* **Goal of the exercise**:
Repeat the lines from the line with "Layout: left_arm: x" to the line with "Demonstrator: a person" in the listing below, keeping both end lines and adding nothing.

··· Listed entries ···

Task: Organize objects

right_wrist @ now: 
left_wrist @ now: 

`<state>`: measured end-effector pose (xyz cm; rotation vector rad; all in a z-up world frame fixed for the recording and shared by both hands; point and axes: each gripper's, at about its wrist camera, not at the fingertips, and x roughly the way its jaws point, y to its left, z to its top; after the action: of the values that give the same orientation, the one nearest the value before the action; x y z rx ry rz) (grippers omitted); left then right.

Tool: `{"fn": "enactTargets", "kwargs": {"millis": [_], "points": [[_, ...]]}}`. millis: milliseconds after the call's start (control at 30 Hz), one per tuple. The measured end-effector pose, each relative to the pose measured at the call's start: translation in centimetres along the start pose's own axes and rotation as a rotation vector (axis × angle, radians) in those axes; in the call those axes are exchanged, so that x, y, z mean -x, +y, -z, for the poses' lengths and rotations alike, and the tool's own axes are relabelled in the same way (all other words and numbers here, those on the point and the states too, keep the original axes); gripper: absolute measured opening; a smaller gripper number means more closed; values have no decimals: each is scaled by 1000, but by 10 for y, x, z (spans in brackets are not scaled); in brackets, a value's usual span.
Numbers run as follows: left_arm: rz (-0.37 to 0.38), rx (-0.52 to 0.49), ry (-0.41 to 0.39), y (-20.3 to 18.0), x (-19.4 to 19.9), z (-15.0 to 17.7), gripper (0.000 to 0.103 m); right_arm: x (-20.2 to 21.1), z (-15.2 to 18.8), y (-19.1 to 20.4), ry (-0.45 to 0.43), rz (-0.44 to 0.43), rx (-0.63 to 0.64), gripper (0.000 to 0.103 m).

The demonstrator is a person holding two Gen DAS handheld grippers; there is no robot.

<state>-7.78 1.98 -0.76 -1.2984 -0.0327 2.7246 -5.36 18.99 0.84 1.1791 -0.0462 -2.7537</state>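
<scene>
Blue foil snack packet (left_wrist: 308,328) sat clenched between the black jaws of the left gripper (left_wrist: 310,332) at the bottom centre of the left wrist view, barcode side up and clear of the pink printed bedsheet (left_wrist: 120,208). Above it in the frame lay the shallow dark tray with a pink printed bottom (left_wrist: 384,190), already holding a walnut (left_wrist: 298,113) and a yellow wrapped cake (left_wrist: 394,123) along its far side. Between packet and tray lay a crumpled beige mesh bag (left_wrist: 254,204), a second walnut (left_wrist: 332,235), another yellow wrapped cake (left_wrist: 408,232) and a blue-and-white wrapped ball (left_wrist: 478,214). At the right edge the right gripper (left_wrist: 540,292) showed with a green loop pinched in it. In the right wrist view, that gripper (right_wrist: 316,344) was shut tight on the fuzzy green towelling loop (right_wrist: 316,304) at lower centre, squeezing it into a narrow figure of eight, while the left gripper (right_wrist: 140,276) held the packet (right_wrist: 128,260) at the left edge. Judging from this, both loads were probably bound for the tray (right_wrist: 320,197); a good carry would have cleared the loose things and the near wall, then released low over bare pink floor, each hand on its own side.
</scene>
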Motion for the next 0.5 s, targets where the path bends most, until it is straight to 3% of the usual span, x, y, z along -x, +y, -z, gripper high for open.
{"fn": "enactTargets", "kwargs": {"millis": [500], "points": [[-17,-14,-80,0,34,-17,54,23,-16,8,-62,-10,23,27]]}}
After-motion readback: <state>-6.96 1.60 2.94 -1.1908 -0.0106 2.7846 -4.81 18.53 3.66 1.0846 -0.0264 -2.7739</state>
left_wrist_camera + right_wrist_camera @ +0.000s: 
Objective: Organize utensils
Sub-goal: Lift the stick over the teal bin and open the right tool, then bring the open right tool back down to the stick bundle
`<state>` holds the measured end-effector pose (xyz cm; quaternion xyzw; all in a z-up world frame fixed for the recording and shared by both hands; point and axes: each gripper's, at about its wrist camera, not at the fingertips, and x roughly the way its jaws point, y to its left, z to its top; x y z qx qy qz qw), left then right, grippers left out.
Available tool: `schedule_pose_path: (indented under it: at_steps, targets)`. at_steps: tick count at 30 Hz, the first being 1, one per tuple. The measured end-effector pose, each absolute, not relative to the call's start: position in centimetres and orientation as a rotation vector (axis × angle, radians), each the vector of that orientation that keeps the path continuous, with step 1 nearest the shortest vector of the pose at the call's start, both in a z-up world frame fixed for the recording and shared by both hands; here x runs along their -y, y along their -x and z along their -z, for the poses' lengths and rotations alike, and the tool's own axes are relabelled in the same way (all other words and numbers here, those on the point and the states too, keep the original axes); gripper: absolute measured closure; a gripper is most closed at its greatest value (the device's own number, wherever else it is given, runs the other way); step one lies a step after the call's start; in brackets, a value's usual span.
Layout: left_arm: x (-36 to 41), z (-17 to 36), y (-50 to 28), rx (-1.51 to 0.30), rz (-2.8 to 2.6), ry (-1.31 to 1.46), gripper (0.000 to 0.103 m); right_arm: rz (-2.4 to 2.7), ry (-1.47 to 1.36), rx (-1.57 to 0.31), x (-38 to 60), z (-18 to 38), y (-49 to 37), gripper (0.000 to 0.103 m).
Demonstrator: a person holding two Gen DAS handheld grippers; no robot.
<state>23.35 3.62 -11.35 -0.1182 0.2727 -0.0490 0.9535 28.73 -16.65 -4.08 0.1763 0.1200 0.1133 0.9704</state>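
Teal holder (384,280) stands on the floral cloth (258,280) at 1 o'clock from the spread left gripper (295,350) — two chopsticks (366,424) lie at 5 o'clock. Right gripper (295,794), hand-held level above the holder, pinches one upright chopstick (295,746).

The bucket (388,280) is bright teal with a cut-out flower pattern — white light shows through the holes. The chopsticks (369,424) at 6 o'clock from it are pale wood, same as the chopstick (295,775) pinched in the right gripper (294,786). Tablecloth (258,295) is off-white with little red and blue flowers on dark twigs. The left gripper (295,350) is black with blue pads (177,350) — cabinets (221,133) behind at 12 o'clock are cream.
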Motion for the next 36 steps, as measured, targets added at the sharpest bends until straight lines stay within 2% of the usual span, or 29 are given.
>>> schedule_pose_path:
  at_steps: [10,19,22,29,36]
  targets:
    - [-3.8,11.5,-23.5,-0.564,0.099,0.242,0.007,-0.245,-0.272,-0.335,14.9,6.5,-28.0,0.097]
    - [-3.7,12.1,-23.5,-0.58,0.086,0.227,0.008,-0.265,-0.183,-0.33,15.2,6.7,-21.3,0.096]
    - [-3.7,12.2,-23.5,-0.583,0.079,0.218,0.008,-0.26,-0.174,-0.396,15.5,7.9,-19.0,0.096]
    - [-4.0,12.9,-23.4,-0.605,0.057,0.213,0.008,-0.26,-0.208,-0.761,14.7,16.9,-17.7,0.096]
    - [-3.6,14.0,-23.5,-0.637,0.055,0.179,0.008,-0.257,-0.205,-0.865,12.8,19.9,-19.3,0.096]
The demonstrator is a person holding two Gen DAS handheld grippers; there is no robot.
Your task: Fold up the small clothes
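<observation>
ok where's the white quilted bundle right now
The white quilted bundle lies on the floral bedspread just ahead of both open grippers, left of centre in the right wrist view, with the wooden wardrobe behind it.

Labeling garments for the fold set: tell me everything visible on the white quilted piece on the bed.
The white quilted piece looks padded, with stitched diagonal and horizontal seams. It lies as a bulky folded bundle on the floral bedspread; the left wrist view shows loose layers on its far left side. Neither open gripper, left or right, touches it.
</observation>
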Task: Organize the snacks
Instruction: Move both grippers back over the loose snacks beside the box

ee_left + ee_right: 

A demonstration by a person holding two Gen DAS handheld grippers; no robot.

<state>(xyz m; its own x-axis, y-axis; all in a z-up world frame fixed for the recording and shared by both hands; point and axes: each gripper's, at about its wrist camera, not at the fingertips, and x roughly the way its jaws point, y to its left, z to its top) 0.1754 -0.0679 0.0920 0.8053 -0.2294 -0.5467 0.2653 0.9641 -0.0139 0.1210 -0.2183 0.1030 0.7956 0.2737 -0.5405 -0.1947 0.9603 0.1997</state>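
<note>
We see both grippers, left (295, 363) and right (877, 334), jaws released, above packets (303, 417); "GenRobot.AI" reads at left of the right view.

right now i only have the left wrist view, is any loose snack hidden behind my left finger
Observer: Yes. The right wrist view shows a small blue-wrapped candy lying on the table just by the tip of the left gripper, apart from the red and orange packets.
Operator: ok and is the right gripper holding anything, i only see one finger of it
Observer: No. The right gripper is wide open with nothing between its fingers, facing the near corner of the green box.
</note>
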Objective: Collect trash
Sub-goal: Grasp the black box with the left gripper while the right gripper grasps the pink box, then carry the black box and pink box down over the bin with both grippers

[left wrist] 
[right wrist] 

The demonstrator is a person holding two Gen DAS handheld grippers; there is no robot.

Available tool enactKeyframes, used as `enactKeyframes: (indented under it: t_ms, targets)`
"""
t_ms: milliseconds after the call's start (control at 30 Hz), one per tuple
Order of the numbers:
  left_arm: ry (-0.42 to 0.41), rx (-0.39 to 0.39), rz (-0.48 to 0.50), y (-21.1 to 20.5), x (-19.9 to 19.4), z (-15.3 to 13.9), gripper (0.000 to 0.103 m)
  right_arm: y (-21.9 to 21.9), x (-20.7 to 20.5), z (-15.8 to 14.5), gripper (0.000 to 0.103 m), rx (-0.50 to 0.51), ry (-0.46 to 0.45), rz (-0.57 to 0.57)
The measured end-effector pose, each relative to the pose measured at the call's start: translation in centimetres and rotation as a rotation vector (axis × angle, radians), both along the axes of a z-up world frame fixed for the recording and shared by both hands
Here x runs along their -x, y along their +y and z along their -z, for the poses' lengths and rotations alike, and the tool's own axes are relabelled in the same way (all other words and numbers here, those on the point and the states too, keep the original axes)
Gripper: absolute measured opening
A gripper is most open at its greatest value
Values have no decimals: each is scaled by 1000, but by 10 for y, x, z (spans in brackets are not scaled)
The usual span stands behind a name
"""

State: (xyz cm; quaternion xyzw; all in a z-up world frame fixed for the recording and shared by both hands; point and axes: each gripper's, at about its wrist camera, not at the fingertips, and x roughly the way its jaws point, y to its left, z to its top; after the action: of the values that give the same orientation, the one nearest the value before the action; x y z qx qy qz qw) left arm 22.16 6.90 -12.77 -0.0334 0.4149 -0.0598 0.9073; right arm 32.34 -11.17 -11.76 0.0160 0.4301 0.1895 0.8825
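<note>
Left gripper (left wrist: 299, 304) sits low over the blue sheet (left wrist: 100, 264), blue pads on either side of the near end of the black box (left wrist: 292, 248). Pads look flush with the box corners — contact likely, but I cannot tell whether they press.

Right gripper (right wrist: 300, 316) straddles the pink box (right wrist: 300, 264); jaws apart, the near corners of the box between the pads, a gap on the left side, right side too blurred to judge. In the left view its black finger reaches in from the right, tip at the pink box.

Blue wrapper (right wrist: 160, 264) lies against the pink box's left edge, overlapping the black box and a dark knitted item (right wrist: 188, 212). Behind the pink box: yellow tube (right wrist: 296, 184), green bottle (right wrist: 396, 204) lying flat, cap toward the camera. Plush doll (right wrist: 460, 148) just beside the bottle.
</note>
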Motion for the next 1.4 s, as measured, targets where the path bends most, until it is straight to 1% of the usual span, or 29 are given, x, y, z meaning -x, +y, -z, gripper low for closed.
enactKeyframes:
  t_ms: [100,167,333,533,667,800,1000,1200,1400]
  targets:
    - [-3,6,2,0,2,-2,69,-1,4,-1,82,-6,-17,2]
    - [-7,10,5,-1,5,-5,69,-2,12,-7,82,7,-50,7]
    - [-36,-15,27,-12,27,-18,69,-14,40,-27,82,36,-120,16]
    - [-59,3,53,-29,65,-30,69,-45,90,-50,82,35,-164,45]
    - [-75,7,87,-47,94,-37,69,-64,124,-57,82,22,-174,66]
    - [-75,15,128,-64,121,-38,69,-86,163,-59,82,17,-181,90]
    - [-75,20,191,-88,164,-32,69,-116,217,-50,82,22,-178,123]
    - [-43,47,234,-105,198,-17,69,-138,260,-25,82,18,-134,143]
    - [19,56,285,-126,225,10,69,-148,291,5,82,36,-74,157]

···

* **Solution for this problem**:
Layout: left_arm: x (-36 to 41), z (-17 to 36), y (-50 to 28), rx (-1.51 to 0.30), rz (-2.8 to 2.6), ry (-1.31 to 1.46), gripper (0.000 to 0.103 m); right_arm: rz (-2.4 to 2.7), ry (-1.47 to 1.36), rx (-1.57 to 0.31), x (-38 to 60), z (-18 to 38), y (-49 to 37), gripper (0.000 to 0.103 m).
Demonstrator: a person holding two Gen DAS handheld grippers; no robot.

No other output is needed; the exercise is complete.